El suave viento de primavera sacudía ligeramente las hojas, en todo el suelo del vecindario se generaba un pequeño colchón con el follaje que caía de los árboles. Ella levantó su mirada al cielo y vio como de a poco comenzaban a aparecer las estrellas. Había perdido la cuenta de cuanto tiempo llevaba sentada en la misma posición, de hecho tenía las piernas entumecidas pero no podía moverse. No quería hacerlo. Sentía que su mundo estaba a punto de derrumbarse, o mejor dicho, su mundo se había derrumbado esa misma mañana. Tenía los ojos ligeramente hinchados y colorados a causa de las lágrimas que contenía desde hace unas cuantas horas. Debía mostrarse fuerte, ella era el sostén de todo, su pequeña familia dependía de que ella se mostrara fuerte. No podía permitirse llorar, ni mucho menos hundirse a sí misma en un pozo depresivo. Nadie la sacaría de allí.
Un ruido a sus espaldas la hizo voltear, su corazón comenzó a latir rápidamente al encontrarse con aquellos ojos verde mar que ella tanto amaba. Sus miradas se encontraron y al igual que la primera vez que lo vio, sintió sus piernas temblar. Detrás de él estaba parada una niña de unos seis años. Jane. La hermana de la muchacha. ¿Cómo podía mirarla a los ojos sin quebrarse?

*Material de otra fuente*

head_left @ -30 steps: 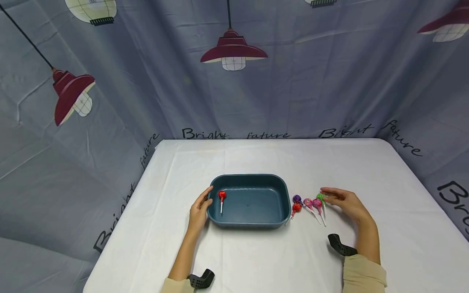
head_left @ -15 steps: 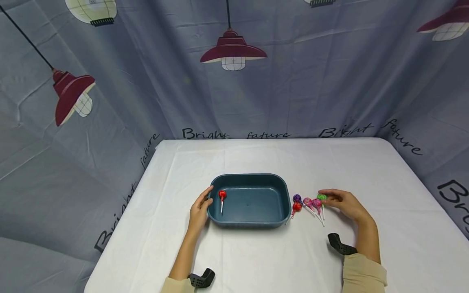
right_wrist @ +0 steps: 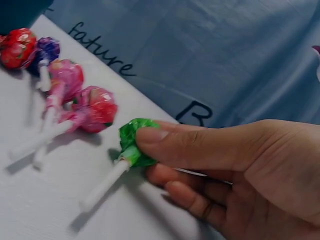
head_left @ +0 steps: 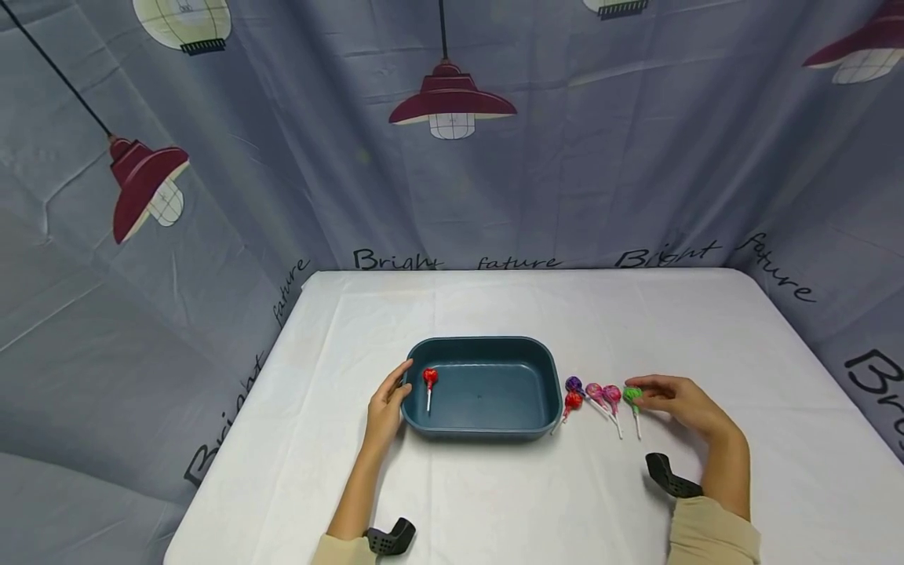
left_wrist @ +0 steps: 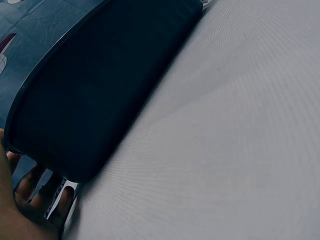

La pequeña iba abrazada a su manta color rojo. Muy rara vez se despegaba de ella, para ir a la escuela o en ocasión necesarias, pero por algún extraño motivo aquella niña no podía despegarse de ella.
Amy cerró los ojos con fuerza y se mordió el labio inferior. Un pequeño espasmo recorrió su cuerpo, seguido de un mar de lágrimas. Jane no podía estar enferma, su pequeña hermana Janie, no podía tener leucemia.